| Task brief |
What you return should be the lines from the one with "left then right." through the one with "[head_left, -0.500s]" in the data below, reproduced exactly with both ends, and no pictures at all.

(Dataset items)
BEGIN

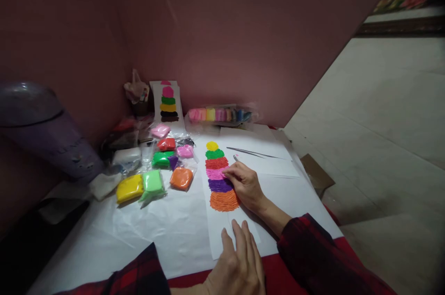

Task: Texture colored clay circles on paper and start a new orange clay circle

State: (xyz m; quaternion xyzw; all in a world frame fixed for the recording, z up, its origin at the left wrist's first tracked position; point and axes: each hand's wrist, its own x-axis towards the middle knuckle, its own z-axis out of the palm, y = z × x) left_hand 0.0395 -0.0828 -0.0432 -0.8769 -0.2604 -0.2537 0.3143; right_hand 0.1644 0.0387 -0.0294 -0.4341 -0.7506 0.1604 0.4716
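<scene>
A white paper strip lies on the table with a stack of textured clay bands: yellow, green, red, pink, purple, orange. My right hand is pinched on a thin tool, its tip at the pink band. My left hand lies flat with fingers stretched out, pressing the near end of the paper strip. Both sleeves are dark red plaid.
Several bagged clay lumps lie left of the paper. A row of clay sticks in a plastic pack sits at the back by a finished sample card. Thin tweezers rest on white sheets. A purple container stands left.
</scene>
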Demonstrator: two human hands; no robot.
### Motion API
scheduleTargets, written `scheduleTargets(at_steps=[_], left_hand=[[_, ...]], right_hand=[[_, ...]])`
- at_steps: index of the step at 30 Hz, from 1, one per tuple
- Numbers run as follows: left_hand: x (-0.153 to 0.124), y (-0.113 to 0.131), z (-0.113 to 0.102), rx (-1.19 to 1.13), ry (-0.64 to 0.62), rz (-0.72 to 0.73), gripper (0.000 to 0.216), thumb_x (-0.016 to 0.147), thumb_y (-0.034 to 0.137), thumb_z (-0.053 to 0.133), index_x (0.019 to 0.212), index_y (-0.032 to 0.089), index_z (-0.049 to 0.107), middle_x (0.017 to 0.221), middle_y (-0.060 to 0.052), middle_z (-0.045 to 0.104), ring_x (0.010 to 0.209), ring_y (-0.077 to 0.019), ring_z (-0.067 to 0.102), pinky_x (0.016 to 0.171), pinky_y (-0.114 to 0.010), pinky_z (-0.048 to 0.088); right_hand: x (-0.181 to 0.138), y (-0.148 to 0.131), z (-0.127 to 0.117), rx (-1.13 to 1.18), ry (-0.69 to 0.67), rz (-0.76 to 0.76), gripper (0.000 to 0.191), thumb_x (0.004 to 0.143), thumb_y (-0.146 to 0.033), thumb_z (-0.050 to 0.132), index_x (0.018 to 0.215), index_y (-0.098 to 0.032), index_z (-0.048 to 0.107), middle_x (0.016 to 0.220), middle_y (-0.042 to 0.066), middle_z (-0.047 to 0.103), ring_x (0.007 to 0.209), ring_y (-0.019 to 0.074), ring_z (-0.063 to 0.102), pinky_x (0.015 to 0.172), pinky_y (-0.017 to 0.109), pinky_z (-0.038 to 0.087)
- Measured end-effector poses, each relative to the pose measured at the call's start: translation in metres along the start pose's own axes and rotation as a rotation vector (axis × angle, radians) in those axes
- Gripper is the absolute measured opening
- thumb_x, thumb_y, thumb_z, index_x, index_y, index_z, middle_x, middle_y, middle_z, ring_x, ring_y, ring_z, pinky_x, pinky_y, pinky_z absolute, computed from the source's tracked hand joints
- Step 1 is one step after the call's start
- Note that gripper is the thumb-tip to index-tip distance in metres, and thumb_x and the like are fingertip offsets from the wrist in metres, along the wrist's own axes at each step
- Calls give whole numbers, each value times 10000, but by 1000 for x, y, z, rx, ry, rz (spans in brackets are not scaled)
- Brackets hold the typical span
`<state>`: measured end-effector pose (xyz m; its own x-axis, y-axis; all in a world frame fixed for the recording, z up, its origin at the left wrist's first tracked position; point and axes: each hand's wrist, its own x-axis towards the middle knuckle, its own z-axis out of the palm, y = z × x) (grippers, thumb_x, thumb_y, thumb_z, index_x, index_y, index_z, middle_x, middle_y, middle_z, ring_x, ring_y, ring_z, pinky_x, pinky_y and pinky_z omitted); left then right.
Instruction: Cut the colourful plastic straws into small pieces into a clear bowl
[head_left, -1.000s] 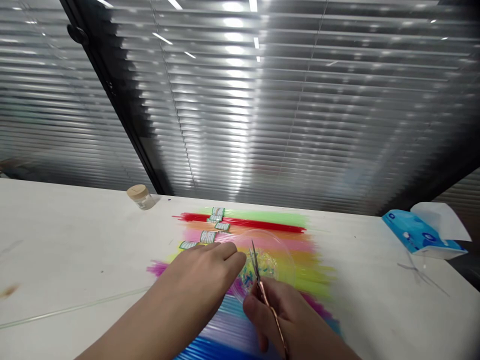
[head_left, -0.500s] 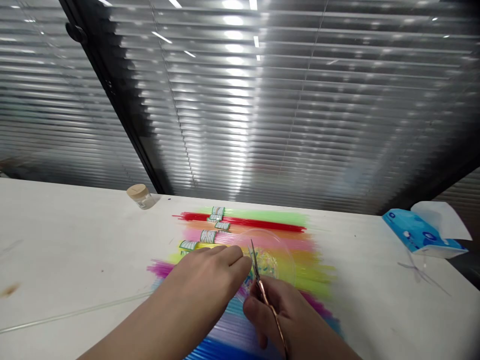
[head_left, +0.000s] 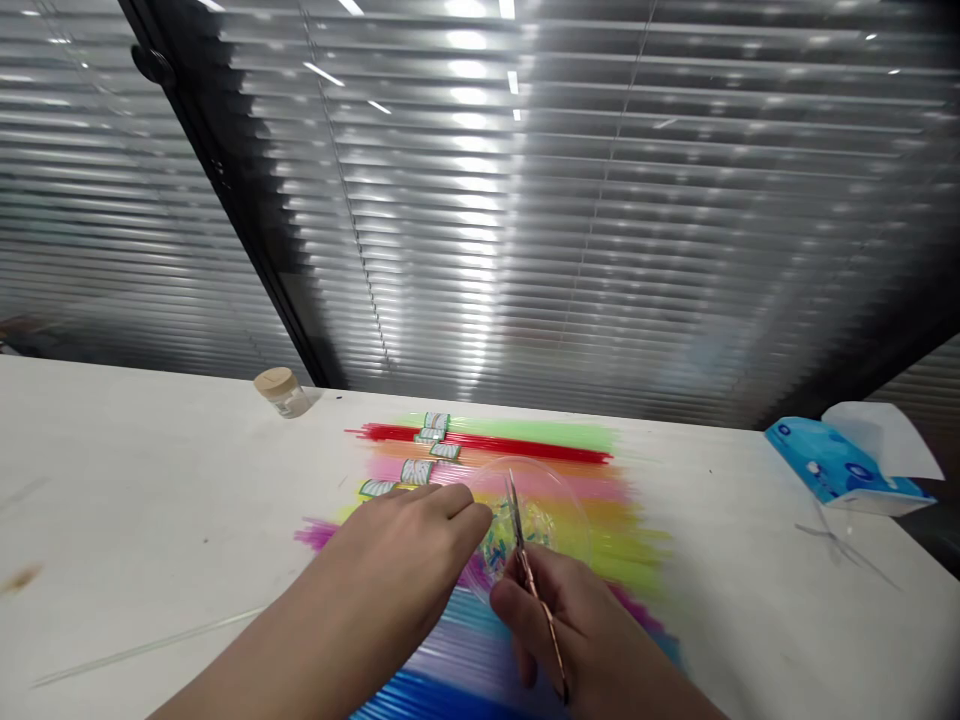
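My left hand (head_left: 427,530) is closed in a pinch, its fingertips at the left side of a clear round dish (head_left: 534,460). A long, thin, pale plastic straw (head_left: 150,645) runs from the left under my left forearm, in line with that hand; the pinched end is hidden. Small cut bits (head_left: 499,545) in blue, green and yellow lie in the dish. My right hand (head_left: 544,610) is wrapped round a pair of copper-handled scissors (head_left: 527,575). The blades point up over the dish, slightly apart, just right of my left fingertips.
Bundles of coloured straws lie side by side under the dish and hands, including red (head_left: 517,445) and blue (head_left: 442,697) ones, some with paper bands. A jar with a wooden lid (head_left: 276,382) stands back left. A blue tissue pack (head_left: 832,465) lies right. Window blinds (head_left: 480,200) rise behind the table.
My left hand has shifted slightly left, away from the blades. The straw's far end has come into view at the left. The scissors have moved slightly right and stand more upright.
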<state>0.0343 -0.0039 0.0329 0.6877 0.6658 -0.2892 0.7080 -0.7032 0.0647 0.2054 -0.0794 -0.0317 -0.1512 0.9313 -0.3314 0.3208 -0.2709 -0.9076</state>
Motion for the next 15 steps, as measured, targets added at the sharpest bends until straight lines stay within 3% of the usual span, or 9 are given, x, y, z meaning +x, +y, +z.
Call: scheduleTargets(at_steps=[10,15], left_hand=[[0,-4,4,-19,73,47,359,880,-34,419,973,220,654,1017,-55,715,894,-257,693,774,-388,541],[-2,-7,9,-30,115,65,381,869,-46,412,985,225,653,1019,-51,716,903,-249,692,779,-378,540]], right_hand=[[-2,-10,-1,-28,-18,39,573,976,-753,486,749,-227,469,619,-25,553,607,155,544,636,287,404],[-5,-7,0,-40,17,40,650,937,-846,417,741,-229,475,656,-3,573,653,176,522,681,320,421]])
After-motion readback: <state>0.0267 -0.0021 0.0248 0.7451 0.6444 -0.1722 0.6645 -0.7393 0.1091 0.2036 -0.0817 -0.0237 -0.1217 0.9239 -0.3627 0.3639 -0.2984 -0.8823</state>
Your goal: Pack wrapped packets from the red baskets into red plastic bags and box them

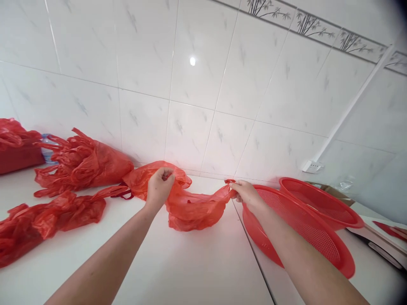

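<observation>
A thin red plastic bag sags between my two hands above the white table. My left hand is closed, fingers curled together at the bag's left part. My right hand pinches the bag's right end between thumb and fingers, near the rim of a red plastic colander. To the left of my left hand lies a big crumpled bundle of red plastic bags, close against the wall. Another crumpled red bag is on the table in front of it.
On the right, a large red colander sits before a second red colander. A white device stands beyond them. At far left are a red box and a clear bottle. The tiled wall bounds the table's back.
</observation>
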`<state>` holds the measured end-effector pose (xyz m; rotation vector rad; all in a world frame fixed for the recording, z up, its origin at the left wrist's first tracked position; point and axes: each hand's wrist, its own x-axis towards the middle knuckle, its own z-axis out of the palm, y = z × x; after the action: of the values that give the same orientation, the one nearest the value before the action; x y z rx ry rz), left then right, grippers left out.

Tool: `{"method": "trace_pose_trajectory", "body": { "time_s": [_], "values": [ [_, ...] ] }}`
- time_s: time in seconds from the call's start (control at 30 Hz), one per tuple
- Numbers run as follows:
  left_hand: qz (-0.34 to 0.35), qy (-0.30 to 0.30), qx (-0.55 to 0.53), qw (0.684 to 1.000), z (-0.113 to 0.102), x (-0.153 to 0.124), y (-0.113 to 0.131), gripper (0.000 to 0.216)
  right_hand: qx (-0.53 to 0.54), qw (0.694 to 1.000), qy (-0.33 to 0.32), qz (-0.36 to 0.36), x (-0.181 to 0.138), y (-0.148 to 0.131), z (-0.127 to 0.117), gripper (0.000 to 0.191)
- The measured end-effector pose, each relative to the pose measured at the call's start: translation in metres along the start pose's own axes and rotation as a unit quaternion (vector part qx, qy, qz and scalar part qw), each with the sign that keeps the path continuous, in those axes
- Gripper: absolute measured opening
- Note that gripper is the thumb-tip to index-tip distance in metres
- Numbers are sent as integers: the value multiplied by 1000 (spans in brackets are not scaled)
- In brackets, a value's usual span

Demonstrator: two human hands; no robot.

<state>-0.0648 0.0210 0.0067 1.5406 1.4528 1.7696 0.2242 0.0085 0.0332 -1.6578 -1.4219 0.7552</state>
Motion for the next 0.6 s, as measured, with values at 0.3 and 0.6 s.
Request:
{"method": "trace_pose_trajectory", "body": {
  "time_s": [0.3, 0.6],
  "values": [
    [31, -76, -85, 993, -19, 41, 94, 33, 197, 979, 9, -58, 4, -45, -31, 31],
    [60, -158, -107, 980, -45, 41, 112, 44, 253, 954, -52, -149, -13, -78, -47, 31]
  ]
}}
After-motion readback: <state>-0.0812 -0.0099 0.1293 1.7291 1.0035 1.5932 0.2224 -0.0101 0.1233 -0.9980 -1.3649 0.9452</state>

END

| Response to the exercise |
`<state>`: measured end-effector pose (xyz m; its own x-axis, y-axis; all in a world frame fixed for the recording, z up, its origin at the left wrist's first tracked position; point and axes: each hand's wrist, its own x-axis towards the middle knuckle, its own z-axis out of the palm, y = z × x) (grippers, thumb_x, thumb_y, thumb_z, index_x, index_y, index_z, middle_x, middle_y, middle_z, ring_x, ring_y, ring_z, pinky_x, pinky_y and pinky_z omitted); left then right.
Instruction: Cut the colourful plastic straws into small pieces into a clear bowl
[head_left, -1.000s] 
[head_left, -0.500s] 

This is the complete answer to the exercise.